Brian: Another issue in New Jersey, and as we've been discussing in other swing states nationally was reproductive freedom. Governor Murphy with you last night keyed in on that a few times. Let's take a listen to one 40 second clip.
Governor Murphy: You saw that I think resonates through all races. It wasn't just, "Hey, take my word for it." The Republican leadership, as you no doubt, saw a couple of weeks ago, started saying it themselves that if they could get control in Trenton, they would defund Planned Parenthood. They'd restrict abortion rights. It gets pretty powerful when in fact they're not just accusing me of saying that they would do that but in fact, when they go on record and say it themselves. By the way, I don't think that this was unique to New Jersey.
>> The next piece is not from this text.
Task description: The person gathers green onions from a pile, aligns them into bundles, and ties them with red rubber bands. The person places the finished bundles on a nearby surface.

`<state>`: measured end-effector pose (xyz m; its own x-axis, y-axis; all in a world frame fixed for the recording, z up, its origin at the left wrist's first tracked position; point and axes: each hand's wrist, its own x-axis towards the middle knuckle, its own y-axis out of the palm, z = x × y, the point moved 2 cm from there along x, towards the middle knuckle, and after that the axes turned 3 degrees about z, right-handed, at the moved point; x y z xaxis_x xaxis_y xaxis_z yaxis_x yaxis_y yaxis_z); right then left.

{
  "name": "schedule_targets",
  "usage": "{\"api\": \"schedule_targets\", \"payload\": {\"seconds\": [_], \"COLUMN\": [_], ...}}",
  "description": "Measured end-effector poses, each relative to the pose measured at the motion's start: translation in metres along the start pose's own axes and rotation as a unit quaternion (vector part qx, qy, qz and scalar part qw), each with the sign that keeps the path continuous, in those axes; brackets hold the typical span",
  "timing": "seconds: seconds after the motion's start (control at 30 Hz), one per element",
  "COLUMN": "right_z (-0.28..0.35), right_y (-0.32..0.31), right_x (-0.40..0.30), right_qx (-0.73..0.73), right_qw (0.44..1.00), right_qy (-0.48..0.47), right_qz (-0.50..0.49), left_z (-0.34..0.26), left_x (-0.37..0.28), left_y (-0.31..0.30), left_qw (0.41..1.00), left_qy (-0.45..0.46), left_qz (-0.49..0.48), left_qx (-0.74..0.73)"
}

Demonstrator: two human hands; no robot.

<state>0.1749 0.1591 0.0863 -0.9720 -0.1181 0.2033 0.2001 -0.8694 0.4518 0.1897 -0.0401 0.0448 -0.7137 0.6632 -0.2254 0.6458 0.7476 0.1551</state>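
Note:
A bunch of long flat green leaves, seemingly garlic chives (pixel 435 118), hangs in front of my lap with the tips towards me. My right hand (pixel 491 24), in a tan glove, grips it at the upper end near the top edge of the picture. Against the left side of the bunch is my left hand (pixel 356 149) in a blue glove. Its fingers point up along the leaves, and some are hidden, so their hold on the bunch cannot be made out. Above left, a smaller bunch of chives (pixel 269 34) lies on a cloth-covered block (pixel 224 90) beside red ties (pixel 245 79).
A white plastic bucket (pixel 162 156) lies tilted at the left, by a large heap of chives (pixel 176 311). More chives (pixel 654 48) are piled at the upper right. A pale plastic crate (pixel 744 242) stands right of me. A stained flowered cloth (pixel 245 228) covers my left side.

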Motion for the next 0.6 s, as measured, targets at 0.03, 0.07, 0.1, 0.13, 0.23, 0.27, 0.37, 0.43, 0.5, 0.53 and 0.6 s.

You saw the implications in Virginia. You saw the referendum in Ohio.
Andy Beshear aggressively leaning into this in Kentucky, four very different states where it resonated.
Brian: Yes, Nancy. Four very different states because while the national media was certainly focused on the implications for abortion rights in Virginia in this election, in Ohio with the explicit referendum on the ballot, with how it was an issue in the Kentucky Governor's race. Everybody was talking about that. Wait, reproductive rights were an issue in New Jersey legislative races where reproductive rights are fairly protected?
Nancy Solomon: Yes, because many Republicans and Republican candidates voiced antiabortion sentiment during the election. I think that was Governor Murphy's point that they went out and talked about this, and it is not an issue that is a winning issue for them. They alerted people who were pro-choice in the state that in a very low turnout election, they better go vote because obviously, we have Governor Murphy for two more years. He would veto anything that a Republican-led legislature, if they had gotten elected, would have done on restricting reproductive rights. Then, 2025 new governor election, takes office '26, all bets are off.
Right now, the state of the Republican Party, if you've got a Republican-led legislature, so I think it clearly was an issue here. The big question of course is will this continue to be a driving issue for voters next year when the stakes are so, so much higher.
Brian: Listeners, if you're just joining us, WNYC's Nancy Solomon is our guest coming on as she does monthly now on the morning after her monthly call-in show, Ask Governor Murphy with New Jersey Governor Phil Murphy. Now, it's ask Nancy Solomon. You can call in and talk about what you may have heard if you were listening last night from the governor or other Jersey issues that we're discussing with her based on her Governor Murphy call in. 212-433-WNYC, 212-433-9692, call or text. Listeners, we're actually going to take a little detour, do something maybe a little unusual, which is bring a Long Island voice into this New Jersey segment.
Why? Well, as we've been discussing, Democrats around the country did well in this week's elections. The same is true in New York's northern suburbs, Westchester and Rockland counties, but not on Long Island, where Democrats just basically don't have any seats anymore. They used to have two of the four congressional seats from Long Island. Those went away in last year's elections. They used to have both county executive positions, Nassau and Suffolk County executive.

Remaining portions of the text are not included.